**Work order**
Look below for the line holding "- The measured" and the line holding "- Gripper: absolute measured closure". Transcribe exactly those lines and all lines between them, nothing more.

**Dataset entries**
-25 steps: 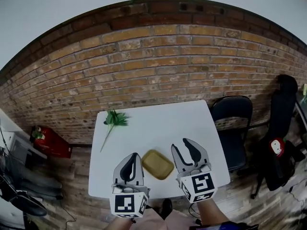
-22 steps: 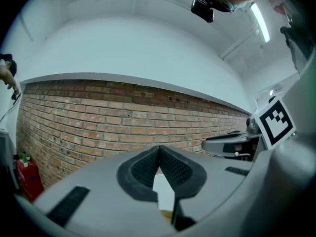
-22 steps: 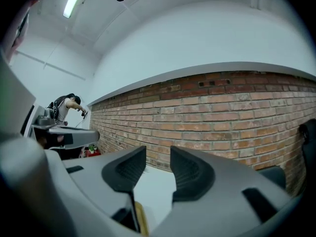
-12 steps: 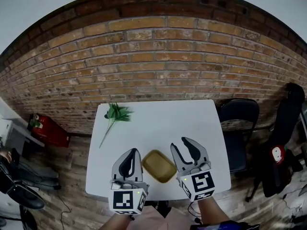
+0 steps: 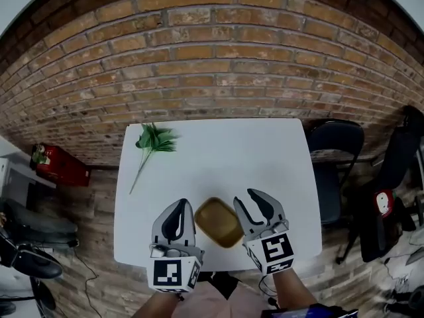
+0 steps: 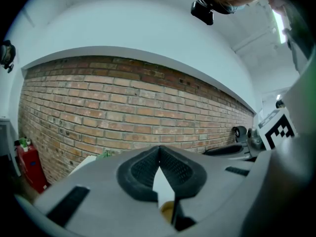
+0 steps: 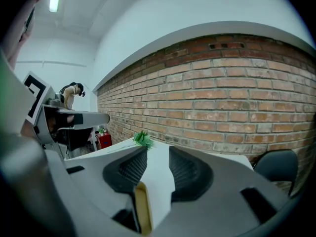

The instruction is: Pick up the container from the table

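The right tool (image 5: pixel 246 199) has its jaws apart at a middling width, and they have just been closing. In the right gripper view (image 7: pixel 153 169) the gap shows white counter (image 7: pixel 159 181) between the ribbed pads (image 7: pixel 185 172). The yellow rim of the container (image 7: pixel 142 214) stands low in that gap, close against the left jaw. I cannot tell whether the pad touches it, and neither pad is seen pressing on it.

In the head view the container (image 5: pixel 217 221) lies flat on the counter (image 5: pixel 218 151), just left of this tool and near the counter's close edge.

Past the container sits the left tool (image 5: pixel 180 205), so the container is between the two tools. Its jaws meet at the tips (image 6: pixel 159 149) with nothing held. Only counter and a sliver of the container (image 6: pixel 167 211) show under them.

Farther ahead and to the left of both tools, a green sprig (image 5: pixel 154 140) lies near the counter's far left corner, well apart from the container. Beyond the counter rises a brick wall (image 5: pixel 212 65).

A dark chair (image 5: pixel 334 151) stands off the right tool's side. A red object (image 5: pixel 58 165) sits on the floor off the left tool's side.
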`<state>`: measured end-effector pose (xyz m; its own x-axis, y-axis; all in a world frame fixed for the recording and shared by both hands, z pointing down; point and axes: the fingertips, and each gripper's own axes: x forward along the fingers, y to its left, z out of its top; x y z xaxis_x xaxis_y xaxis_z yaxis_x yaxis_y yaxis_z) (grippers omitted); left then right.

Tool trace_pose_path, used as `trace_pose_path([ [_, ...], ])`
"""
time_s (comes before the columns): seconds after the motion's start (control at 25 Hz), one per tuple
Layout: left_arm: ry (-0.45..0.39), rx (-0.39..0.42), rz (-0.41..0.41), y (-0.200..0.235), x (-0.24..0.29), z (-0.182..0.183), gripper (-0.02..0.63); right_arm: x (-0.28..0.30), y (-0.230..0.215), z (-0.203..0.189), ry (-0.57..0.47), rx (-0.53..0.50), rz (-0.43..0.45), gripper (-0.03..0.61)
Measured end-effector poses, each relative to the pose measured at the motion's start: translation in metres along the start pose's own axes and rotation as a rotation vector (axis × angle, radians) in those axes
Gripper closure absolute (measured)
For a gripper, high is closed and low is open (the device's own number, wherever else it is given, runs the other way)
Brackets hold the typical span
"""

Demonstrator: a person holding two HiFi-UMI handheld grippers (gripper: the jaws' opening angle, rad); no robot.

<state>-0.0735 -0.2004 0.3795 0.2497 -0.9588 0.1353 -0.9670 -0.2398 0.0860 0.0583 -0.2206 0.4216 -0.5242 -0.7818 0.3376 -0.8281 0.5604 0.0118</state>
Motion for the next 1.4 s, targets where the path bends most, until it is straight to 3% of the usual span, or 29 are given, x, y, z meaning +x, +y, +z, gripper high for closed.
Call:
trace_pose_path([
  [0.72, 0.131, -0.031, 0.013, 0.023, 0.012, -0.053, 0.606, 0.022, 0.019, -0.113, 0.252, 0.074, 0.059, 0.459],
  [1.4, 0.168, -0.041, 0.019, 0.028, 0.02, -0.071, 0.606, 0.025, 0.021, -0.153, 0.34, 0.097, 0.082, 0.492],
])
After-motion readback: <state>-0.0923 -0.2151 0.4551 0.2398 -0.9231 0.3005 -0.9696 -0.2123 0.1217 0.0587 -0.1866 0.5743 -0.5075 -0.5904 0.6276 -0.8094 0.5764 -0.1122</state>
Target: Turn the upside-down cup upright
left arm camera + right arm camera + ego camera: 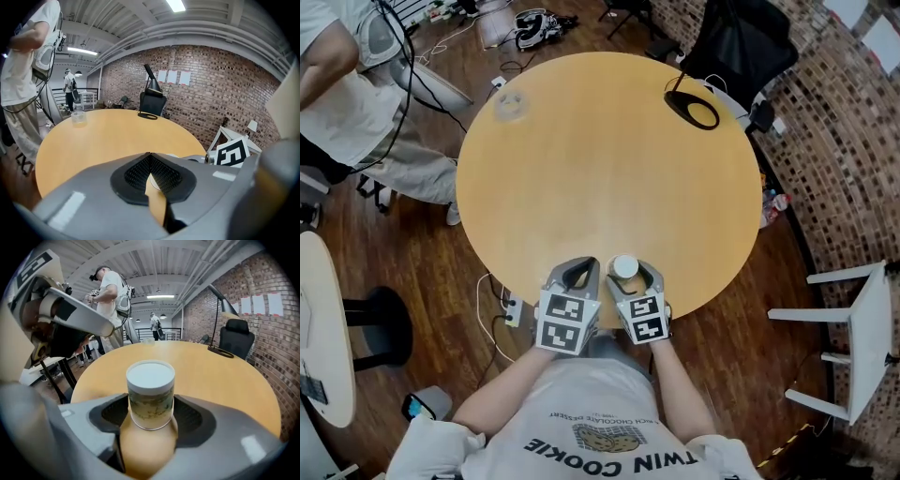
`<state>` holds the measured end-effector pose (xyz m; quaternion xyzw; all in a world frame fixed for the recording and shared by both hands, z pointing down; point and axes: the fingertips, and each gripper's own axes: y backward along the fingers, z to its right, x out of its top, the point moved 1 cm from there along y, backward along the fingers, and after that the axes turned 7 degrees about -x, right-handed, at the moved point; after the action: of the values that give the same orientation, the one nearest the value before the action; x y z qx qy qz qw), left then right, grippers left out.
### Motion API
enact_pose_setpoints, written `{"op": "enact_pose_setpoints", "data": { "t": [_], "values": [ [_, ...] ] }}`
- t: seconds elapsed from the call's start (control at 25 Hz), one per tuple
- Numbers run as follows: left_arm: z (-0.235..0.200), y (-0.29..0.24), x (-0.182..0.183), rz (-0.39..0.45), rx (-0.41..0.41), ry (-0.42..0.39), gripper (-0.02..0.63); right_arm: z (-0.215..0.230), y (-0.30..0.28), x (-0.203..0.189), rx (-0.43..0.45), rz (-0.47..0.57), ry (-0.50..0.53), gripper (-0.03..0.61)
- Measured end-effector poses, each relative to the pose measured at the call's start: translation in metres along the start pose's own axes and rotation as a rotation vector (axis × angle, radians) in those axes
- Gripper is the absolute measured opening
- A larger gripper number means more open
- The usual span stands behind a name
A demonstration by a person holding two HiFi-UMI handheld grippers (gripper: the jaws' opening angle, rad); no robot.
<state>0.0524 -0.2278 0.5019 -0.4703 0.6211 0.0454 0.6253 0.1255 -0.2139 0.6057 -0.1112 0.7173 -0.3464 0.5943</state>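
Cup (624,268) sits bottom-up between wide right jaws

Cup and both grippers are bunched at the near edge of the round wooden table (600,169), right in front of the person. The cup stands on its rim, with its flat white base facing up and a greenish pattern around its side. It is not yet turned over.

The right gripper (630,270) reaches over the table edge with its jaws spread wide, one on each side of the cup. In the right gripper view the cup fills the gap between the dark pads (112,411). The pads lie close along its sides, but they do not appear to squeeze it.

The left gripper (581,269) lies just beside the right one, on its left. Its jaws are closed, with the ribbed pads meeting at the tip and nothing between them.

Farther across the table, well apart from the cup, a black lamp base (694,110) sits near the far right edge. A small clear container (508,105) sits near the far left edge. A black chair (741,42) stands behind the table, and another person (342,103) stands at the upper left.
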Motion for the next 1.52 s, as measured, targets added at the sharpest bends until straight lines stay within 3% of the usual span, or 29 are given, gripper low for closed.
{"op": "enact_pose_setpoints", "data": {
  "t": [0.24, 0.36, 0.72, 0.92, 1.2, 1.52],
  "values": [
    [-0.003, 0.001, 0.000, 0.007, 0.015, 0.019, 0.006, 0.000, 0.001, 0.001, 0.028, -0.021, 0.090, 0.293],
    [-0.005, 0.002, -0.001, 0.011, 0.016, 0.028, 0.006, -0.001, 0.006, 0.009, 0.039, -0.041, 0.199, 0.291],
    [-0.009, 0.004, -0.003, 0.034, 0.007, 0.060, 0.006, -0.001, 0.023, 0.010, 0.152, -0.216, 0.702, 0.284],
    [-0.012, 0.009, -0.008, 0.043, 0.003, 0.072, 0.006, 0.001, 0.029, -0.008, 0.183, -0.417, 1.098, 0.284],
    [-0.026, 0.016, -0.010, 0.061, 0.018, 0.103, 0.006, 0.011, 0.012, -0.010, 0.055, -0.638, 1.594, 0.284],
    [-0.047, 0.029, -0.007, 0.089, 0.046, 0.143, 0.006, 0.008, -0.010, -0.016, -0.129, -0.700, 1.900, 0.285]
  ]
}}
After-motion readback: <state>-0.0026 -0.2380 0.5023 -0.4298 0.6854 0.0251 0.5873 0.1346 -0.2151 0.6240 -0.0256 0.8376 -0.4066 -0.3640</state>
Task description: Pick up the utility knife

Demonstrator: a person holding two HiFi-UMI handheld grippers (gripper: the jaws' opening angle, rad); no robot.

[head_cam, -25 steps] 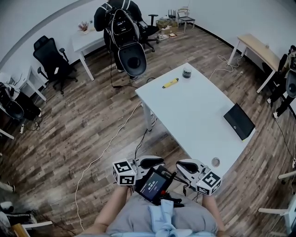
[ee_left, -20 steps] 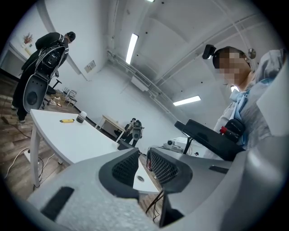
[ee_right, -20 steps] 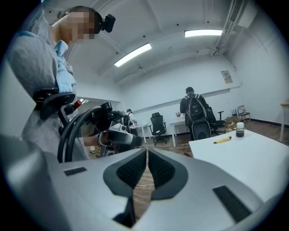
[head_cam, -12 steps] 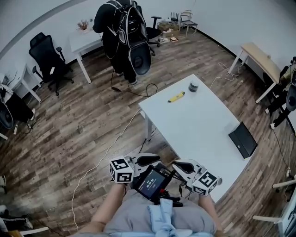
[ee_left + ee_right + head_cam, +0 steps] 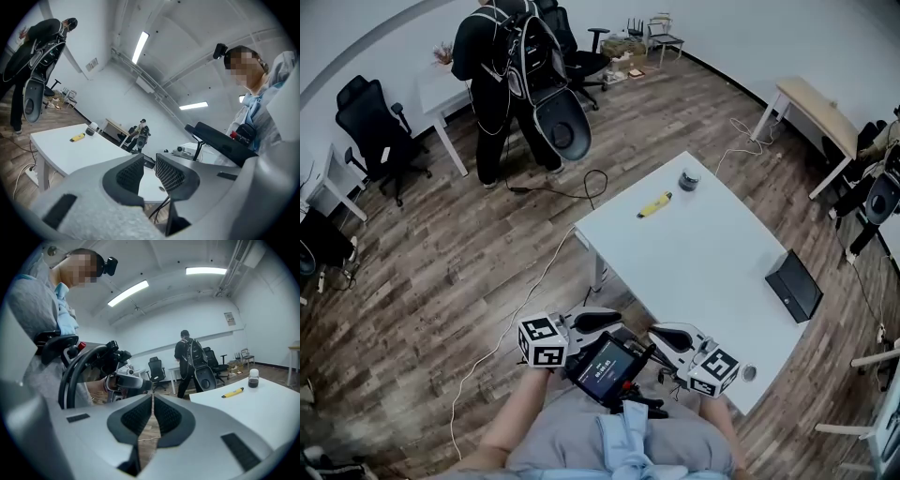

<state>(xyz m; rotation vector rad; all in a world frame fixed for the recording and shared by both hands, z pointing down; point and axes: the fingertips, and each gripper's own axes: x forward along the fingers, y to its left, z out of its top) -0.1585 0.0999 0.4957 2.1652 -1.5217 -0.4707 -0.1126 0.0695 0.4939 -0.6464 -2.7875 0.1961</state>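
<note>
**A:** Where's the utility knife (image 5: 654,203)?

**B:** On the white desk (image 5: 703,272), toward its far end. It's at about twelve o'clock from both grippers and well apart from them. A small dark jar (image 5: 688,179) stands near it, at its two o'clock.

**A:** And the grippers?

**B:** The left gripper (image 5: 149,165) and right gripper (image 5: 153,401) both have their fingers pressed together with nothing between them. They're held close to the person's body.

**A:** How will it handle?

**B:** Probably light and stiff, with a smooth yellow plastic body lying flat and low, so it may skid. I'd pinch across the narrow body near the middle. It's too small to tell which end carries the blade.
</note>
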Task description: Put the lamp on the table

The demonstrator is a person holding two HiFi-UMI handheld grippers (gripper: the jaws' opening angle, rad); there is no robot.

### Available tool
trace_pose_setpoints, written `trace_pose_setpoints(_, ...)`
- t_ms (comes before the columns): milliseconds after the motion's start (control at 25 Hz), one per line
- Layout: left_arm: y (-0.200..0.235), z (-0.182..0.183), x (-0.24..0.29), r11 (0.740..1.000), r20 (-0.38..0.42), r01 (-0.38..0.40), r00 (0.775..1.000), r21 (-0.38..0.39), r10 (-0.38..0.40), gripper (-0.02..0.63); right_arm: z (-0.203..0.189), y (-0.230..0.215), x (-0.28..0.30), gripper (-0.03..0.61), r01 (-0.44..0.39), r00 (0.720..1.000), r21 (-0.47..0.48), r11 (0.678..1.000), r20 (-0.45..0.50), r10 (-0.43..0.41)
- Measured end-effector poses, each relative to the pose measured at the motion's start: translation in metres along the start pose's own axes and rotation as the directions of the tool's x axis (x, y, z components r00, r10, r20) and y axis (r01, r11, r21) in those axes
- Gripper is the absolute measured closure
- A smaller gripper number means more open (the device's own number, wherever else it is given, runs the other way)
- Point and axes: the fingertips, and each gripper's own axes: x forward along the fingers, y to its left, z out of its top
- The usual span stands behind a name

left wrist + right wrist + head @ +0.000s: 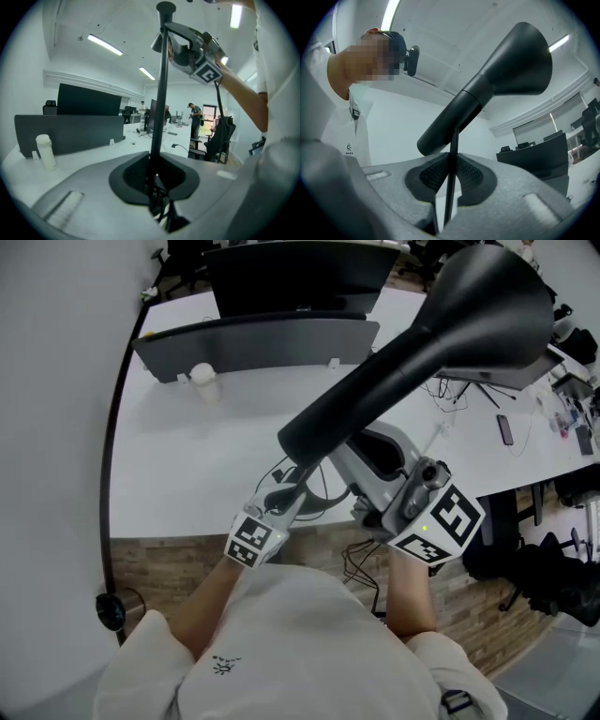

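Black and held off the desk [187,465], the lamp [441,324] hangs in front of my chest between both grippers, its thick tube slanting up to the right and flaring into a cone-shaped shade over the white desk top. My left gripper [154,174] takes the lower part of the thin stem [161,93]: its fingers [133,176] are closed on the stem, which rises straight up between the dark ribbed pads. A tangle of dark cable shows just below that grip. My right gripper [451,173] has the stem higher up, just under the point where it meets the thick tube; its fingers [429,176] are pressed on the stem from both sides as well. From the left gripper view I see the right gripper near the top of the stem, its marker cube turned towards me and my forearm behind it.

On the desk beyond the lamp stand a dark divider screen [253,343], a white bottle [202,381] just in front of it, and a black monitor [300,277] behind. A dark phone [505,429] lies on the desk at the right. Wooden floor [159,568] shows between the desk edge and me. I cannot tell where the lamp's foot is.
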Motion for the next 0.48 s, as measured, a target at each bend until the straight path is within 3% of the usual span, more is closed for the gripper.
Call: trace_pose_setpoints(480,0.082,0.009,0.029,0.996,-0.026,0.091,0.996,0.018,-0.090,0.575,-0.018,-0.067,0.059,0.537,0.103,0.994,0.008,0.995,-0.030,-0.103)
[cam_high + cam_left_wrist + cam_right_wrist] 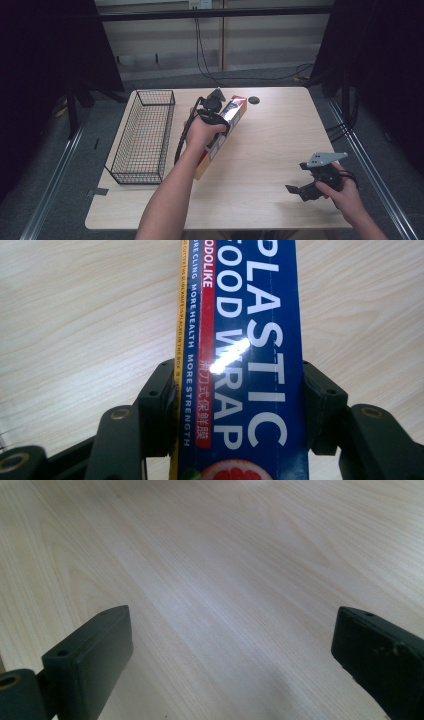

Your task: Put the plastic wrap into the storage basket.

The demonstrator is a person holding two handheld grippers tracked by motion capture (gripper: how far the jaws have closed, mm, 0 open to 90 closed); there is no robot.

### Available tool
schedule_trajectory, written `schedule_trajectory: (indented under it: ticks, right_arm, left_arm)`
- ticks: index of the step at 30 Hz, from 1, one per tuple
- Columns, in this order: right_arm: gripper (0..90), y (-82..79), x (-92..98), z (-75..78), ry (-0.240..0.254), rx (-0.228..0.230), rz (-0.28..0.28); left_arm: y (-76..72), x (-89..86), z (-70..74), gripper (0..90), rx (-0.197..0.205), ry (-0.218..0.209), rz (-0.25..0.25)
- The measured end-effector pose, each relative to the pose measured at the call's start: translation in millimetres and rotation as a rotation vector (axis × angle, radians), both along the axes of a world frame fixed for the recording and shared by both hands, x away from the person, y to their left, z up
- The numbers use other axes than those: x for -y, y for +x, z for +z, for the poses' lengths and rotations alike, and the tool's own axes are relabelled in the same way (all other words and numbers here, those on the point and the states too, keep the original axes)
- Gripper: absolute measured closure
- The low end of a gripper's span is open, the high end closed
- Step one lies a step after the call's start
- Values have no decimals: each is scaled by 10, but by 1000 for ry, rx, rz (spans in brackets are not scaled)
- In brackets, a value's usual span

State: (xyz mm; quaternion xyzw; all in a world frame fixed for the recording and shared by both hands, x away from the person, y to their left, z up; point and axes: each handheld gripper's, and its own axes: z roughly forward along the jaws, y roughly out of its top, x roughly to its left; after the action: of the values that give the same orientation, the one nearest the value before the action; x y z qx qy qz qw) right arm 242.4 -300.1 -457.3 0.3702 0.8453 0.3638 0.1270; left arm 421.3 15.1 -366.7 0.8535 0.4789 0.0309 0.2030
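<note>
Because the long blue-and-red cardboard box of plastic food wrap (240,365) is a thin-walled carton around a roll, I judge it light but long, so it will want to swing about whatever point I pinch. My left gripper (216,120) has its black jaws pressed on the box's two long side faces, near the middle of its length as the high view shows it, which should keep the ends from drooping. The printed face is glossy, with a glare spot on it, so I reckon it slippery; the card would dent if squeezed much harder, so the firm side edges seem a better place to hold than the flat top. The box lies slantwise over the pale wooden table (270,145), just right of the black wire mesh basket (142,135); whether its near end rests on the wood I cannot tell. My right gripper (300,190) hangs low over the table's near right corner, jaws wide apart with nothing between them.
</note>
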Motion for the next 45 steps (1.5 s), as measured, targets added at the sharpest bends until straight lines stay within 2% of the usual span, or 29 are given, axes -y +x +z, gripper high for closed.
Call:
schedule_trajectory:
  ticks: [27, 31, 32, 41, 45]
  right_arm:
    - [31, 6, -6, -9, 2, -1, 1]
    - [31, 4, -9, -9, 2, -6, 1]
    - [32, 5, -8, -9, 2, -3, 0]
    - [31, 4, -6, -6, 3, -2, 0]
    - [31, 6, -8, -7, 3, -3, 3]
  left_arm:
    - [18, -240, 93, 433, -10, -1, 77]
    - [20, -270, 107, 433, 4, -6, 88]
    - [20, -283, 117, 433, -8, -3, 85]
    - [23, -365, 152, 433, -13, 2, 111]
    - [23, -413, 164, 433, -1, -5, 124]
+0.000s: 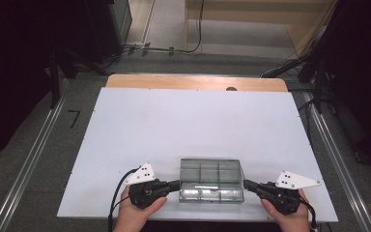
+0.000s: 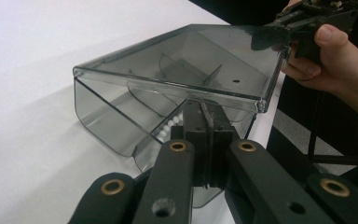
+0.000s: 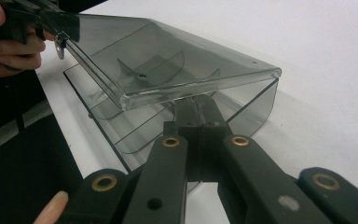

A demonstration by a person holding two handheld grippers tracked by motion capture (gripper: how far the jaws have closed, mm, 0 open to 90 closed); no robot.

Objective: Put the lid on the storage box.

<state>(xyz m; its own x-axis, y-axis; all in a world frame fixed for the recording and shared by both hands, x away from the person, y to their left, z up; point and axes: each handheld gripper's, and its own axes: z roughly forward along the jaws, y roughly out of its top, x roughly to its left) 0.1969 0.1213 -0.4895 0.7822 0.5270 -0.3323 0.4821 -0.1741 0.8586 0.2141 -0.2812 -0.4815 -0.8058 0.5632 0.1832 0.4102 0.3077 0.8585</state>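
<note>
Item: box (image 1: 211, 181), clear smoky plastic with a hinged lid (image 2: 186, 60) and inner dividers. It sits at the near edge of the white table (image 1: 193, 121), centred between the two hands. The lid is lifted at the near side, while the far side looks like the hinge. Small white beads (image 2: 171, 125) lie in one compartment.

Left gripper (image 1: 176, 184): at the box's left end, jaws clenched together with their tips under or against the lid's edge. Whether they pinch the lid or merely prop it, the pictures do not settle.

Right gripper (image 1: 246, 184): at the right end, jaws likewise pressed shut, tips at the lid's underside.

Step in hand, as judged: raising the lid evenly from both ends.

Handling notes:
- Lift both ends at the same pace, since a lid of thin plastic twists if one side leads.
- Swing the lid in an arc about the far hinge rather than pulling it straight up, or the base will likely rise with it.
- Keep the base flat so that the beads stay in their compartment.
- The box stands close to the table's near edge, so avoid dragging it nearer.
</note>
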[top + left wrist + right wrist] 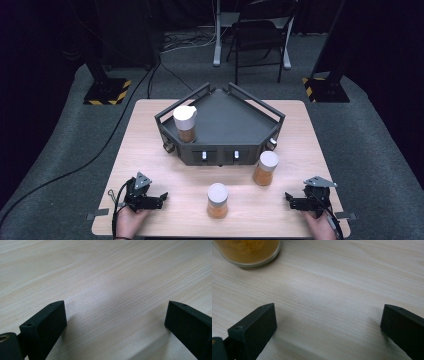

**Answer section**
- The measured end-effector pose, each relative to the pose measured at the call's start: translation in millimetres and rotation as a rotation vector (axis × angle, radians), both along the axes of a world frame fixed for the recording and shared by both hands, x away from the person, y to their left, z up
- The numbers use other axes than those: x for -y, y for +x, z for +z, for the poses' lengths and rotations alike, and the tool's own axes are relabelled in the same way (all other words and numbers here, those on the point and the states too, keep the original axes)
- Gripper: absolute measured closure

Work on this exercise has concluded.